Update on Financing Transaction
Ocado Group
Ocado Group PLC
01 October 2021
NOT FOR PUBLICATION OR DISTRIBUTION IN OR INTO CANADA, JAPAN, SOUTH AFRICA OR AUSTRALIA.
THIS ANNOUNCEMENT IS FOR INFORMATIONAL PURPOSES ONLY, AND DOES NOT CONSTITUTE OR FORM PART OF ANY OFFER OR INVITATION TO SELL OR ISSUE, OR ANY SOLICITATION OF AN OFFER TO PURCHASE OR SUBSCRIBE FOR, ANY SECURITIES OF OCADO GROUP PLC. PLEASE SEE THE IMPORTANT NOTICE BELOW.
OCADO GROUP PLC
Successful Upsizing and Pricing of £500 million Senior Notes due 2026
Further to the announcement of 27 September 2021, Ocado Group plc ("Ocado") today announces that it has successfully priced an offering of £500 million Senior Notes due 2026 at a coupon of 3.875% ("the Offering") and an issue price of 100%. Due to strong demand, the Offering was upsized from the originally anticipated size of £400 million. The Offering is expected to close on 8 October 2021. Concurrent with, and contingent upon, the closing of the Offering, Ocado expects to complete the redemption of all of its outstanding 4.00% Senior Secured Notes due 2024 (the "Existing Notes") (such redemption, together with the Offering, the "Financing Transactions"). This announcement does not constitute a notice of redemption with respect to the Existing Notes nor an offer to tender for, or purchase, any Notes or any other security.

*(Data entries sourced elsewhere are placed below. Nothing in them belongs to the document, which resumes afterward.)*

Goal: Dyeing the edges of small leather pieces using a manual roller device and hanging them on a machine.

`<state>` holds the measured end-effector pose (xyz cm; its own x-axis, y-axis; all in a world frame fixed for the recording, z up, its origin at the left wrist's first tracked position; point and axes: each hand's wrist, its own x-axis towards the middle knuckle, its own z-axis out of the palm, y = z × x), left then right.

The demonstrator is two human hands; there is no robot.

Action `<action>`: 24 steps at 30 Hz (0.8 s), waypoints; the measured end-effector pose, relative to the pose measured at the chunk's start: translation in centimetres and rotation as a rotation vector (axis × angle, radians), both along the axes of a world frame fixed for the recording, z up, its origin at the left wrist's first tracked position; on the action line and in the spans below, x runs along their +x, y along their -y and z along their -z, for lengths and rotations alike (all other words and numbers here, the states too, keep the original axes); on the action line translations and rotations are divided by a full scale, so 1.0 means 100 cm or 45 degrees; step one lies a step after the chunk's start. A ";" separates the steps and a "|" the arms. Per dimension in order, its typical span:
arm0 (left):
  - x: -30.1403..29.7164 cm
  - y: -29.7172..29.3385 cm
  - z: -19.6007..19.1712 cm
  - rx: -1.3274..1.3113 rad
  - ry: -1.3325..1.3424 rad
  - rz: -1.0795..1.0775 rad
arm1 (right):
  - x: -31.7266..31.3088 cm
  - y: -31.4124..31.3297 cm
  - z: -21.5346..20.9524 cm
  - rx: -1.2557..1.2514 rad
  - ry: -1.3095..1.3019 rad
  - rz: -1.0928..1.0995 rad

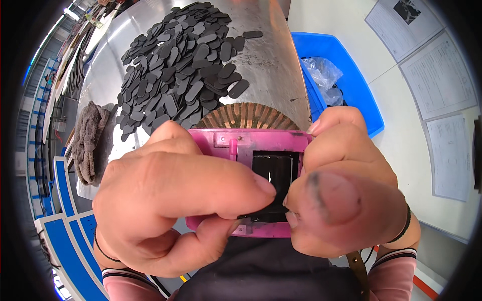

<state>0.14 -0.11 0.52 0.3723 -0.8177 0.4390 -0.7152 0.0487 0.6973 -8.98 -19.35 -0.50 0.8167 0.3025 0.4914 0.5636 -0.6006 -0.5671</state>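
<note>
A pink plastic frame point(221, 136) is held up close in front of me, with a glossy black piece point(271, 173) in its rectangular opening. My left hand point(150, 205) reaches across the frame's left side, its fingers closed in a pinch at the left edge of the black piece. One fingertip presses on the black surface; another sits just below it. My right hand point(346, 185) grips the frame's right side with its fingers closed, partly covering the black piece's right edge. The fingers behind the frame are hidden.
A heap of flat dark oval pads point(175, 70) lies on the metal table point(271, 60). Behind the frame shows a ribbed brown, fan-shaped edge point(246, 115). A grey cloth glove point(89, 143) lies left. A blue bin point(361, 93) with clear plastic bags point(324, 75) stands right, near papers point(442, 75).
</note>
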 end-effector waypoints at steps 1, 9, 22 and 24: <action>0.000 0.000 -0.003 0.000 -0.003 0.004 | -0.001 0.000 0.003 0.000 -0.003 0.004; -0.008 0.001 -0.025 0.448 0.335 0.012 | -0.002 0.002 0.023 0.093 0.285 -0.042; -0.008 0.023 -0.006 -0.086 -0.141 0.253 | -0.008 0.040 0.007 0.123 0.236 -0.074; -0.040 0.023 -0.009 -0.386 -0.719 -0.183 | -0.012 0.046 0.010 0.215 0.255 -0.065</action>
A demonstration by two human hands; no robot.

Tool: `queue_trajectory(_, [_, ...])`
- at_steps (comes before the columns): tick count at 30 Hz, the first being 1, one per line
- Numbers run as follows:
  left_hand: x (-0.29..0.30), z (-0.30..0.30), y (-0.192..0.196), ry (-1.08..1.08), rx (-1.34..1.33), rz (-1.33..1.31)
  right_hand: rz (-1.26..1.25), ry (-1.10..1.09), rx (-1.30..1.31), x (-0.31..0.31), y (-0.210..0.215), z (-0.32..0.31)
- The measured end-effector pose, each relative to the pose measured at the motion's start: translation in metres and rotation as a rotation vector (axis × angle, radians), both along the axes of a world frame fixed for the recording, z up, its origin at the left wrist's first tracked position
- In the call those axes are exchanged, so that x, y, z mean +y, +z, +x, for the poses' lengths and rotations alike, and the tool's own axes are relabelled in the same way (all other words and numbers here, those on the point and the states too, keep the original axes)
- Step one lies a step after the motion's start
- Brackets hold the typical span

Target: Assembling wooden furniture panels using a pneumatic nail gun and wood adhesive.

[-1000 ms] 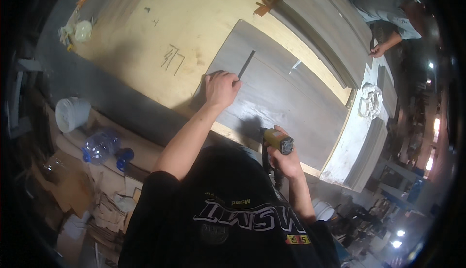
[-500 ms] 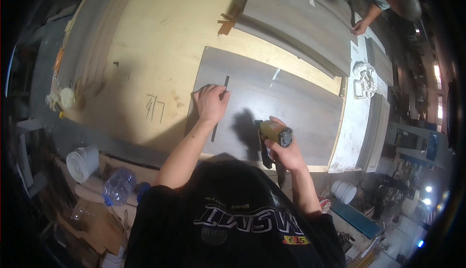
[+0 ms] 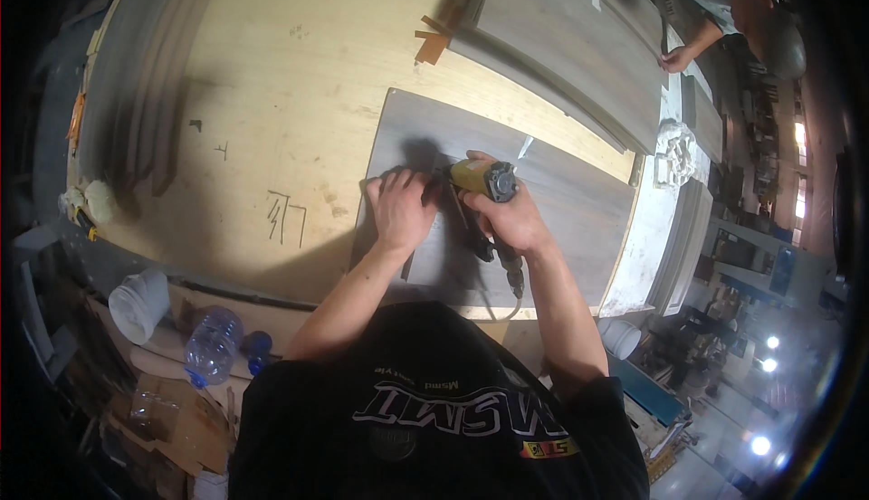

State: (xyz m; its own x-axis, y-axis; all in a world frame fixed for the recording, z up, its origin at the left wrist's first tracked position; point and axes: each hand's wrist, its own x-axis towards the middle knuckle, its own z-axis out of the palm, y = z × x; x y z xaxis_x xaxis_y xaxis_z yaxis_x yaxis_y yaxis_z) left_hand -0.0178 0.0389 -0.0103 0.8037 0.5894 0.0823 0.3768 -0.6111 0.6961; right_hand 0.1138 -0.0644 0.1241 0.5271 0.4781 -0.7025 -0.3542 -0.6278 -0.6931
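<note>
A grey wood-grain panel lies on the pale board tabletop. My left hand presses down near its left end, fingers bent over a thin dark strip that runs across the panel; the hand covers most of the strip. In my right hand is a yellow and black air nail gun, with my fingers wrapped round its grip. Its front end is close beside my left fingertips; whether it touches the strip is hidden. An air hose hangs from the gun's handle.
More grey panels are stacked beyond mine, where a co-worker's hand rests at the edge. Long grey boards lie at the far left. Below the table edge are a white bucket and a clear bottle.
My right hand has carried the nail gun left and away from me, up beside my left hand. My left hand has shifted slightly nearer along the strip.
</note>
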Motion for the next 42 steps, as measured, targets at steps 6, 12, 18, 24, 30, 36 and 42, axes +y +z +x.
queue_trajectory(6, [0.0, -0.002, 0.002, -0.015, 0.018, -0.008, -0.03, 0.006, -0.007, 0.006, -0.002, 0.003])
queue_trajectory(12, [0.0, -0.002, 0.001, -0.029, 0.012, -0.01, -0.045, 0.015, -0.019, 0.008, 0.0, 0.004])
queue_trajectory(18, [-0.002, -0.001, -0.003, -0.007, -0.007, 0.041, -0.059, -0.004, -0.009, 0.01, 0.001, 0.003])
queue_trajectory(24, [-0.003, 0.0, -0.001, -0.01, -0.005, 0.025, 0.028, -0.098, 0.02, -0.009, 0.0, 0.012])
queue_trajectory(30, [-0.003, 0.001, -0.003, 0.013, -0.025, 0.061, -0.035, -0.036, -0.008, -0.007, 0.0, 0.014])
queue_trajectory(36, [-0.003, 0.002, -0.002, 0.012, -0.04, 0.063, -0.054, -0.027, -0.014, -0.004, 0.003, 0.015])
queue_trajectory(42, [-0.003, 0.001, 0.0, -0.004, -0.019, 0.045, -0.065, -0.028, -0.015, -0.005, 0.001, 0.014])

These Financing Transactions are intended to extend the maturity profile of Ocado's debt by refinancing the Existing Notes and to provide additional funding to be used principally for capital expenditure.
Contacts
Stephen Daintith, Chief Financial Officer on +44 (0)20 7353 4200 or +44 (0)1707 228 000
David Shriver, Director of Communications, on +44 (0)20 7353 4200 or +44 (0)1707 228 000
Martin Robinson at Tulchan Communications on +44 (0)20 7353 4200
Further information about Ocado is available on its website at www.ocadogroup.com.
Important Notice
Certain statements made in this announcement are forward-looking statements. Such statements are based on current expectations and assumptions and are subject to a number of risks and uncertainties that could cause actual events or results to differ materially from any expected future events or results expressed or implied in these forward-looking statements. Persons receiving this announcement should not place undue reliance on forward-looking statements. Unless otherwise required by applicable law, regulation or accounting standard, Ocado does not undertake to update or revise any forward-looking statements, whether as a result of new information, future developments or otherwise.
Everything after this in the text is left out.